And if you haven't seen the movie, Act Like a Woman, Think Like a Man, I highly recommend it. You'll laugh and nod, because it's all true! Very fun movie, even my husband liked it!

Anthology Authors said...

I did have a similar thing happen to me, Valerie, although the boy didn't die. Instead, he ended up having a crush on me. I tried to be nice and let him down easy, but that blew up in my face. I still try to be kind.

That movie sounds like a lot of fun. I wanted to see it when it came out, but Charlie wasn't interested. LOL Perhaps now that it's out on DVD, he'll go for it. :)

Fiona McGier said...

See, this is why my husband and kids tell me I'm more like a man. I think about sex constantly. I always look at a man's hands, even when we are in line at the grocery store and not even talking, and wonder what he has to "offer". I see almost all relationships between men and women as one or both of them wanting sex, or at least thinking about wanting sex. And I've been happily-married for almost 30 years! I just can't help myself!

As for clothing, even when I was younger I wore whatever I wanted to and figured guys need to "man up" and learn that not every woman is available to them...but some of us might be if they asked really nicely! ;-D

These days, at my age, though I hated them when I was younger, I miss things like catcalls and whistles from construction workers. Fortunately my husband, bless him, still thinks I've got it going on!

Heather Fowler said...

Points for use of twitterpated! LOL

Poor men. Sometimes I feel sorry for them. Sometimes I appreciate their simplicity. Sometimes I want to whack them in the head with a newspaper. ;)

Anthology Authors said...

HAHAHAHAHA, Fiona. I have to admit there are times when I look at men and think the same thing, but I don't see many I do that with. (g)

I never got catcalls. Maybe it was the sweats I wore.

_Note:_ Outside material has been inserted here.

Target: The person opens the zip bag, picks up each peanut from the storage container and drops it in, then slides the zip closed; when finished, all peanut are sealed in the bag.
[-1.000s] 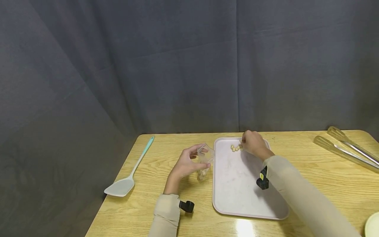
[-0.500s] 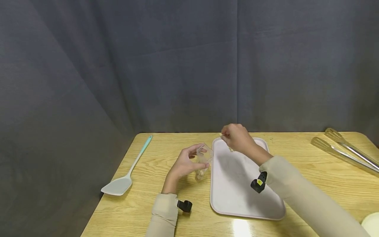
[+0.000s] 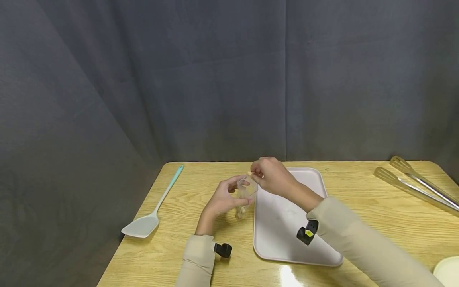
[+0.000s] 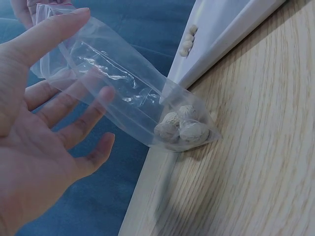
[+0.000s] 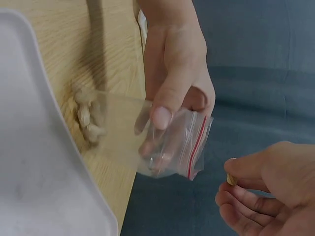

(grin), Heather. It just fit. (g)

Men are maddening even though they are simple. Perhaps they are maddening because they are so simple.

Faith said...

I've run into the same problem. I'm more at ease around men than I am women, but men always think I'm fair game because I'm so easy going and will joke around. I'm very careful about doing that now because I don't want the attention.

Anthology Authors said...

Depends on the people if I am comfortable around them. If I'm not, I keep my mouth shut. Imagine that! (g)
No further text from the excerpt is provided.